The pattern names are kept secret until the launch, so it’s not possible to “listen” to the Ravelry database to detect their apparition and start following them. One needs to first search the Ravelry database for recently published Brooklyn Tweed designs, and assuming that the Fall 2015 designs will be among the most recent results. This can, and should, be changed after the launch, editing the script to query the actual names of the collection patterns, because at some point there will be more recent patterns tagged “Brooklyn Tweed” that push those from this Fall collection out of the most recent results. The following code does just that, getting the permalinks (unique pattern names) for the 30 most recent “Brooklyn Tweed” search results:

# Search for recent BT patterns (will also have others made with BT yarns)
BT_query <- GET("https://api.ravelry.com/patterns/search.json?page_size=30&query=Olga%20Buraya%20Kefelian&sort=date",
             config=config("token"=ravelry.token))
content_to_follow <- content(BT_query)

permalinks_to_follow <- sapply(content_to_follow[[1]], function(x) x$permalink)

Once we have the links, the following code queries the API for each pattern for the properties we want to look at: current number of favorites, of users who queued the pattern, of comments, and of projects. It then appends the resulting data to a text file “BT_follow.txt”.

# get url from pattern unique name (permalink)
links_to_follow <- sapply(permalinks_to_follow, function(name) paste("https://api.ravelry.com/patterns/",name,".json&amp;quot;,sep=&amp;quot;&amp;quot;,collapse=&amp;quot;&amp;quot;))
# query the API
pat0 <- lapply(links_to_follow, GET, config=config("token"=ravelry.token))
pats <- lapply(pat0, content)

# filter the results for the properties we are interested in
pattern_data <- sapply(pats, function(x) x$pattern[c("permalink",
                                                    "queued_projects_count",
                                                     "projects_count&amp",                                                       "favorites_count",
                                                     "comments_count")])

# turn into a data frame object
pattern_df <- data.frame(matrix(unlist(pattern_data), nrow=length(links_to_follow), byrow=T))
# add time and date
pattern_df$time <- Sys.time()

# write to text file
write.table(pattern_df, file = "/Users/saskia/R/ravelry_explorer/BT_follow.txt",append=T,row.names=F,col.names=F,quote=F)

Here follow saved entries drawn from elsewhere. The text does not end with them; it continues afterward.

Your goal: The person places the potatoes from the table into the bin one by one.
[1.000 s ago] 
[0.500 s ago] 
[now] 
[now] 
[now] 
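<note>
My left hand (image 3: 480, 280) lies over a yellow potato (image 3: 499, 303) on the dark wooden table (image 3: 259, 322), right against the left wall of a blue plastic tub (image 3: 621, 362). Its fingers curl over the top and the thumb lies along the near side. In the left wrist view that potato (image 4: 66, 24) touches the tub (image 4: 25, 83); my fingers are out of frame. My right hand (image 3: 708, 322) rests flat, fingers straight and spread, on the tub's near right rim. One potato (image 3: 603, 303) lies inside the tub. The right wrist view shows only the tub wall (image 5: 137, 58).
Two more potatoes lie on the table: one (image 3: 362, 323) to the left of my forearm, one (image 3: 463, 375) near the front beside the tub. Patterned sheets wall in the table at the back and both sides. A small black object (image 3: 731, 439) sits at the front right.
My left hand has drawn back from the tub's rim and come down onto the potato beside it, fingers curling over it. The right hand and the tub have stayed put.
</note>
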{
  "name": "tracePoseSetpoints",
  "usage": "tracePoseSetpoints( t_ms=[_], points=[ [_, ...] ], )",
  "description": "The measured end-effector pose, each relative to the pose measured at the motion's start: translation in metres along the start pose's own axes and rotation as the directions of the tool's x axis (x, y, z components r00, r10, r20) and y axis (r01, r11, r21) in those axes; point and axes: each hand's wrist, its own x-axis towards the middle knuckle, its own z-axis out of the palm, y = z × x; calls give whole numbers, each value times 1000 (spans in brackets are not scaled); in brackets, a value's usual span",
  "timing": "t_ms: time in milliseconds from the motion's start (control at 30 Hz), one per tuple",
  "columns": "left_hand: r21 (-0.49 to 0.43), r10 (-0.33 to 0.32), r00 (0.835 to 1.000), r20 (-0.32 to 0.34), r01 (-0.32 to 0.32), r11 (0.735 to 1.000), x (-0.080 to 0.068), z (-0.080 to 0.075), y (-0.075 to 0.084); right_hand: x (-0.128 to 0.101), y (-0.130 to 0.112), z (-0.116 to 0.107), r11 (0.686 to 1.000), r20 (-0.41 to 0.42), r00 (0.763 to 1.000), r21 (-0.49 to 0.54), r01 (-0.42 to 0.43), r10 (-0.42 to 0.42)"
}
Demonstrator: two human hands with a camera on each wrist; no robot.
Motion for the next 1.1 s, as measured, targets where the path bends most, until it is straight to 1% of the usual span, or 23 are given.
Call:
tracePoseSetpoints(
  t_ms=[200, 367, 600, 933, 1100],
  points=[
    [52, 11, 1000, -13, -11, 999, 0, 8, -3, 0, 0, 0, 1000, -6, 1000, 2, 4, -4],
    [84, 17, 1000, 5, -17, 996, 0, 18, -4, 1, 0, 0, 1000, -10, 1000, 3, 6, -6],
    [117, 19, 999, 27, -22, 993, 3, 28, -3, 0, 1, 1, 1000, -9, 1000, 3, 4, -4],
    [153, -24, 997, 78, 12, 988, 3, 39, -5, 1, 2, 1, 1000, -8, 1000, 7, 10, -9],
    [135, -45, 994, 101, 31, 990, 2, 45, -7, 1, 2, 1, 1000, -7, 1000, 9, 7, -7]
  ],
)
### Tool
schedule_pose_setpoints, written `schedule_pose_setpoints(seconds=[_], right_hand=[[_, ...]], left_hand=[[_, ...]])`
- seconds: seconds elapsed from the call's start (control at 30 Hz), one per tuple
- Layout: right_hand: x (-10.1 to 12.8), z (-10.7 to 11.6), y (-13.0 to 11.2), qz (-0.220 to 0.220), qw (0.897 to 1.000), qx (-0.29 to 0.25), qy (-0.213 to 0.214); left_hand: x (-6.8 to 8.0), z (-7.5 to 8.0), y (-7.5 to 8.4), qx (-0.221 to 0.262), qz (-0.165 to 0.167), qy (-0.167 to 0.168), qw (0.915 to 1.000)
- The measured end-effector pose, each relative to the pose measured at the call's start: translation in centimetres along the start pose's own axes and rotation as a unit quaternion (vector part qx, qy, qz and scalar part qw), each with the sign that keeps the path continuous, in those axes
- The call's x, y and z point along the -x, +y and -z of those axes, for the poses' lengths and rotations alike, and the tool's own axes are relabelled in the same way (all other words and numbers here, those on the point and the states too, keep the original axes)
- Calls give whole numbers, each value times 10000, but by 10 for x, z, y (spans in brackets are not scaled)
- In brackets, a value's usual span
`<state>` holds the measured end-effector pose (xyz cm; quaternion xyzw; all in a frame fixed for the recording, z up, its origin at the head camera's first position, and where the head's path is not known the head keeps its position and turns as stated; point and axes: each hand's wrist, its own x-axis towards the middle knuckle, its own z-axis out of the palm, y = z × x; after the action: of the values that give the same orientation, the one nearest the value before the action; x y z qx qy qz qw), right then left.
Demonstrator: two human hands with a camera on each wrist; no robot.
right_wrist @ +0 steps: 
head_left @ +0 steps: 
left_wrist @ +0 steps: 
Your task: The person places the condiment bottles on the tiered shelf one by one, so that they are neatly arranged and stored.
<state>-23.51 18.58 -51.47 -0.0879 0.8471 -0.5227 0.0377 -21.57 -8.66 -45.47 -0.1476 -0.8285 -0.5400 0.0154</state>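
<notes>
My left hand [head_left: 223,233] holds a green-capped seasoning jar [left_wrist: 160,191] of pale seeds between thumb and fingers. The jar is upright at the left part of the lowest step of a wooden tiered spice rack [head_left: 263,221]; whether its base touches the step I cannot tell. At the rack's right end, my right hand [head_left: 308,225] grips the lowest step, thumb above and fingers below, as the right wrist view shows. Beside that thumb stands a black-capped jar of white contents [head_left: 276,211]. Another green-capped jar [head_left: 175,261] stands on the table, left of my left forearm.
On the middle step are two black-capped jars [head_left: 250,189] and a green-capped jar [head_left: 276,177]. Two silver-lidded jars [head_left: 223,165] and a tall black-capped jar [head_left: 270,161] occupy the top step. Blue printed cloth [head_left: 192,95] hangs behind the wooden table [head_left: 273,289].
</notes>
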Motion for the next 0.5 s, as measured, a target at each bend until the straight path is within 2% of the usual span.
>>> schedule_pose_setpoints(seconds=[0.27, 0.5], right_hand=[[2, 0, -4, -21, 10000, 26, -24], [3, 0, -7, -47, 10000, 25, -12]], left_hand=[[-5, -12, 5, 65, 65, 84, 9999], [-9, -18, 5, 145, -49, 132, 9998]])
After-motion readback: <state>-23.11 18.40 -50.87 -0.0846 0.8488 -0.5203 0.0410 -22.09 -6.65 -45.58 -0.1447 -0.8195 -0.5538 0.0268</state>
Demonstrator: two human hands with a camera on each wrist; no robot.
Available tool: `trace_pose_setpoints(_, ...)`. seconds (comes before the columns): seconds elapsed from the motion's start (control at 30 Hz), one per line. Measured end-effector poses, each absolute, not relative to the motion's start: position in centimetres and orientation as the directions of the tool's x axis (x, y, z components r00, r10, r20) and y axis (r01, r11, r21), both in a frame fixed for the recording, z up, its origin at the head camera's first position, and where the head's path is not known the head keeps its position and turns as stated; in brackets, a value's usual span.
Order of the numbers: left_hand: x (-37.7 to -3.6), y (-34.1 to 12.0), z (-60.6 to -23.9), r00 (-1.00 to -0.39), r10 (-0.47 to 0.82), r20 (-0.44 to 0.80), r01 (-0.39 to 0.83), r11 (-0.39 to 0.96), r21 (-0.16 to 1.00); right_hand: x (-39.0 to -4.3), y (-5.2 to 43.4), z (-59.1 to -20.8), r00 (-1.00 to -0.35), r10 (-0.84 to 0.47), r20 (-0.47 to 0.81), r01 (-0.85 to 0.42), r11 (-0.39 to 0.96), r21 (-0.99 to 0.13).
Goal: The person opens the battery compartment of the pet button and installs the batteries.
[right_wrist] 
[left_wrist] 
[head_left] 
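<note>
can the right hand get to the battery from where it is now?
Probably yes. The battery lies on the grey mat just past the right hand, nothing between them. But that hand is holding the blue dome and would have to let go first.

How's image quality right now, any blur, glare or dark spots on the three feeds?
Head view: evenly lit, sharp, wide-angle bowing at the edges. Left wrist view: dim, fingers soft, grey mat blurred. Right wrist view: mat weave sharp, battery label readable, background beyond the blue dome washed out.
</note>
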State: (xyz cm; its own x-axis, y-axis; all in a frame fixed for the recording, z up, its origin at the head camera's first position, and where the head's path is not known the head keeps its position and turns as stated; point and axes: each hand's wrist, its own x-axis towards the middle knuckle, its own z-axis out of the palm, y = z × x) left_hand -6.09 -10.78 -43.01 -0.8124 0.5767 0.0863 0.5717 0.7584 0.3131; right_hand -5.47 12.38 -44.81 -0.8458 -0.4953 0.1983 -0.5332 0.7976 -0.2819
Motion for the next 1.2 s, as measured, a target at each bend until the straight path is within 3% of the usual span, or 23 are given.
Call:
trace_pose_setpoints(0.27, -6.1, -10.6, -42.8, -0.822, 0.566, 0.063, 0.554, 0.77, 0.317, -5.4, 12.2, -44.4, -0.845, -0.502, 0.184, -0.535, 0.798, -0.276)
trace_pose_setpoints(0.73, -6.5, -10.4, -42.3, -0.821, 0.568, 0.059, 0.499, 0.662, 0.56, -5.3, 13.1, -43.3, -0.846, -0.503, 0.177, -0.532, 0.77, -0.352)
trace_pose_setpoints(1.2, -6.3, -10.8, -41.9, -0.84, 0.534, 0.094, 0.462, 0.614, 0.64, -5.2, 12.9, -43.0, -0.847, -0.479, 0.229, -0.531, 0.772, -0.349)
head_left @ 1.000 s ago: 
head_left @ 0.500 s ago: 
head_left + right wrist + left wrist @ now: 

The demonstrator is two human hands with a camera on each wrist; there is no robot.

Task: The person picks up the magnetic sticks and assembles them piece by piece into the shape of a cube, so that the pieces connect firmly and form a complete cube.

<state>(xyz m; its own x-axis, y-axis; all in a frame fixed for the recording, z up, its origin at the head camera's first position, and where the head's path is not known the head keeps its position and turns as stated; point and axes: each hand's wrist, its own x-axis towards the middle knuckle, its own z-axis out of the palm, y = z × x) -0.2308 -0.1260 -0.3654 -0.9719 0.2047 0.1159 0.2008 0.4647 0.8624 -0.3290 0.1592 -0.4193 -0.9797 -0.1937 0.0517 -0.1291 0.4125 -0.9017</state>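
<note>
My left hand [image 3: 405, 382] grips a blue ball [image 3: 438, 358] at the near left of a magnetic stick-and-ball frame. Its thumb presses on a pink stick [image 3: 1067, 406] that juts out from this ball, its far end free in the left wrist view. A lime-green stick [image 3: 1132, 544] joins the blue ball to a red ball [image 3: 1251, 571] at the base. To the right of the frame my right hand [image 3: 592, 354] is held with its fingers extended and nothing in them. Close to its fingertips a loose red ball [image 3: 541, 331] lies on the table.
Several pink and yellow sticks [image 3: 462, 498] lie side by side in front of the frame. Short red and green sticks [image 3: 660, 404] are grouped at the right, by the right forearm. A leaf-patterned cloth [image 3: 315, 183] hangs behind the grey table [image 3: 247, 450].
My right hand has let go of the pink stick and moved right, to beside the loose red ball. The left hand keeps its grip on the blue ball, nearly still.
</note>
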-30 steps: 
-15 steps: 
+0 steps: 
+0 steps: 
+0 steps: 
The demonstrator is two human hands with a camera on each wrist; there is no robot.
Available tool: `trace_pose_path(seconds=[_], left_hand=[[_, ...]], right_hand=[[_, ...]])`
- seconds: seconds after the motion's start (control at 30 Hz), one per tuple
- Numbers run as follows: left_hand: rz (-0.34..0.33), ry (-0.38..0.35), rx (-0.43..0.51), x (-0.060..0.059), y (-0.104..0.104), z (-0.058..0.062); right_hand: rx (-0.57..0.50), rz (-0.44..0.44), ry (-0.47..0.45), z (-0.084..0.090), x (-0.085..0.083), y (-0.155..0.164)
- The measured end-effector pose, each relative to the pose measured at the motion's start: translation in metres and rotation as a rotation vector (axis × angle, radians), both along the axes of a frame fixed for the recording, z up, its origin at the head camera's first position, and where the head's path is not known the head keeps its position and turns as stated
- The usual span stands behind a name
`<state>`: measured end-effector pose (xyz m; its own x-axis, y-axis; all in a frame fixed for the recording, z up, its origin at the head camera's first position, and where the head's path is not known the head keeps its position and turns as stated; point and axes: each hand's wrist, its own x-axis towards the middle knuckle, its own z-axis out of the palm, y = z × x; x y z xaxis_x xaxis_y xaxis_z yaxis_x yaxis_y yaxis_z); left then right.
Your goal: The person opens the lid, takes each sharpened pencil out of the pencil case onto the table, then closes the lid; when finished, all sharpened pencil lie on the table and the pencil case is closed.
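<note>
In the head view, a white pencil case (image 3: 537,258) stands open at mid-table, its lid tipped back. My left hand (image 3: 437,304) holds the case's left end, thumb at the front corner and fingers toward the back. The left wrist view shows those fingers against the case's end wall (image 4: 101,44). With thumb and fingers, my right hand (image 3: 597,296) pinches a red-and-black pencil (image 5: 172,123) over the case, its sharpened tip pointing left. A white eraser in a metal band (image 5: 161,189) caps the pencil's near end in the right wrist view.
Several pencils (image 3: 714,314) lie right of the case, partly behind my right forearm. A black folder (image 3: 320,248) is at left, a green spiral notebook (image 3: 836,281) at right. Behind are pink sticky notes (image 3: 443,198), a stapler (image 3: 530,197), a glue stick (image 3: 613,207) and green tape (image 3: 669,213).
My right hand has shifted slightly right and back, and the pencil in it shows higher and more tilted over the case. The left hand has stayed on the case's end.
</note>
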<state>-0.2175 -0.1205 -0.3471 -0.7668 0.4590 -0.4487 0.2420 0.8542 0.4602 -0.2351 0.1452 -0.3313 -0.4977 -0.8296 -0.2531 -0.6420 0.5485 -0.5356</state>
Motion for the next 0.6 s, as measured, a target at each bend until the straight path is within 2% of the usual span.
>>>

This code gets the data at the point in time where it is run; in order to get this data as a function of time, the code above in ran automatically every 30 minutes using a Cron job (useful advice here).

After letting the data file grow for a few days, it’s time for harvest !

# read from the text file
BT_time <- read.csv("BT_follow.txt",header=F,sep=";")
# add columns names
names(BT_time) <- c("pattern","queued_projects_count","projects_count","favorites_count","comments_count","day","time")

# Fall 2015 pattern unique names
names_BT <- c("ashland-2","bannock","birch-bay-2","cascades","deschutes-2","copse-2",
             "fletching-3","lander","lolo","mcloughlin","nehalem-2","riverbend-2",
             "sauvie","trailhead-2","willamette-7")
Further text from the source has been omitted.